The explosion of data available to screen and score borrowers over the past half century has also raised important questions about whether to allow lenders to price that data. Put another way, to what degree should lenders be able to vary prices of their products, like home and auto loans, based on a consumers’ previous borrowing experience?
To examine this question, the authors construct a methodology to measure the welfare effects of increased data availability by treating changes in data availability as a form of third-degree price discrimination (or when companies charge different product prices to different consumers). They then apply this framework to a commonly studied event that leads to information removal under the Fair Credit Reporting Act (FCRA), which requires that flags indicating the occurrence of consumer bankruptcy be removed after seven (10) years for a Chapter 13 (Chapter 7) bankruptcy.

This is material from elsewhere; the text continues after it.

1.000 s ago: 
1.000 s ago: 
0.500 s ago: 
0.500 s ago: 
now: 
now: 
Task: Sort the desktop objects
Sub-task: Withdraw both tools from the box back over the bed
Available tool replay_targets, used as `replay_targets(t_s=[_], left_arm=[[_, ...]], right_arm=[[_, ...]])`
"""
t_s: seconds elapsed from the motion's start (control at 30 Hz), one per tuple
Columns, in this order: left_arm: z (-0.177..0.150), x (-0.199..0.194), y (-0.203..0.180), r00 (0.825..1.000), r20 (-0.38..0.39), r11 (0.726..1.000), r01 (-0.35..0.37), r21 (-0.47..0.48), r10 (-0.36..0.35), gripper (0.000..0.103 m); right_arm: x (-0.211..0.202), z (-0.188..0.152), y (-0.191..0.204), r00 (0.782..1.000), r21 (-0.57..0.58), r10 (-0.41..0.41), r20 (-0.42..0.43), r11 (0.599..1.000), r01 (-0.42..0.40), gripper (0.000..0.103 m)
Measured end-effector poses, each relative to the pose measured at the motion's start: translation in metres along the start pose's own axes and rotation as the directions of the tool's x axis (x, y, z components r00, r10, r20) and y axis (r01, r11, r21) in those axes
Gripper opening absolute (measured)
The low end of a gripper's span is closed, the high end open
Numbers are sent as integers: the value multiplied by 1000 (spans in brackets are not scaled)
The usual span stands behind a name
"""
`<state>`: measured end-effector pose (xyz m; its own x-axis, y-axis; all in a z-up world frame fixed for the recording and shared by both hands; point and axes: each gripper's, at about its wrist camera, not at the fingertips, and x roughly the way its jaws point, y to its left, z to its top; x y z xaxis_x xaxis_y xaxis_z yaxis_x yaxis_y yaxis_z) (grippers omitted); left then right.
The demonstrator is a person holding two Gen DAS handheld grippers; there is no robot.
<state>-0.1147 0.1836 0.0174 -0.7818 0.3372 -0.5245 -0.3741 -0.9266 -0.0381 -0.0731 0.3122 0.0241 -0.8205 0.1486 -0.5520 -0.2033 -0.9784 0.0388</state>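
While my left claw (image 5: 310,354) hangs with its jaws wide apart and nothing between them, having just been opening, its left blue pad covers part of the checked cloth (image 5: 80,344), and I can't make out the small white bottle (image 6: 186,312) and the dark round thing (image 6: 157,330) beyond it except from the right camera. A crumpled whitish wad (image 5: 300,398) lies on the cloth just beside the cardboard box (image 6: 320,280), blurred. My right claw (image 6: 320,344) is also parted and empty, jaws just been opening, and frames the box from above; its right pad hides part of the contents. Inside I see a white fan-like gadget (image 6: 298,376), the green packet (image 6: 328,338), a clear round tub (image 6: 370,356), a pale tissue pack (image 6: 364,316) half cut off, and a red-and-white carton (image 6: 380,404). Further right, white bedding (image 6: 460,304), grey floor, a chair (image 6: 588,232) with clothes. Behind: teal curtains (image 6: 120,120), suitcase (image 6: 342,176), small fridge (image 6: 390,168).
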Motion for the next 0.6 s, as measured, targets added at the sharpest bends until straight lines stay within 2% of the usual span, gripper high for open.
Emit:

Using administrative data from TransUnion and focusing on auto lending, the authors find the following:
- Broadly, flag removal leads to discontinuous increases in credit scores, a corresponding drop in interest rates on new loans, and an increase in loan volume.
- Regarding social welfare loss and transfers in auto lending, the authors find that flag removal results in a 17-point increase in credit scores, a 22.6 basis point reduction in interest rates, and an $18 increase in borrowing.
- Bankruptcy flag removals transfer approximately $19 million to previously bankrupt consumers each year, at the cost of roughly $598,000 in social welfare. Thus, for each dollar of surplus transferred to previously bankrupt consumers, only $0.03 of social surplus is destroyed.
Bottom line: While flag removal is costly for social surplus, the distributional effects of flag removal are much larger than their impact on social welfare. This work suggests that flag removal is a relatively inexpensive way, in terms of social efficiency, to transfer surplus to previously bankrupt consumers. Finally, by providing a novel framework for studying the role of data acquisition in consumer credit markets, this work shows that prices and borrowing changes resulting from new data are sufficient statistics for welfare analysis; importantly, this framework is applicable to other lending markets.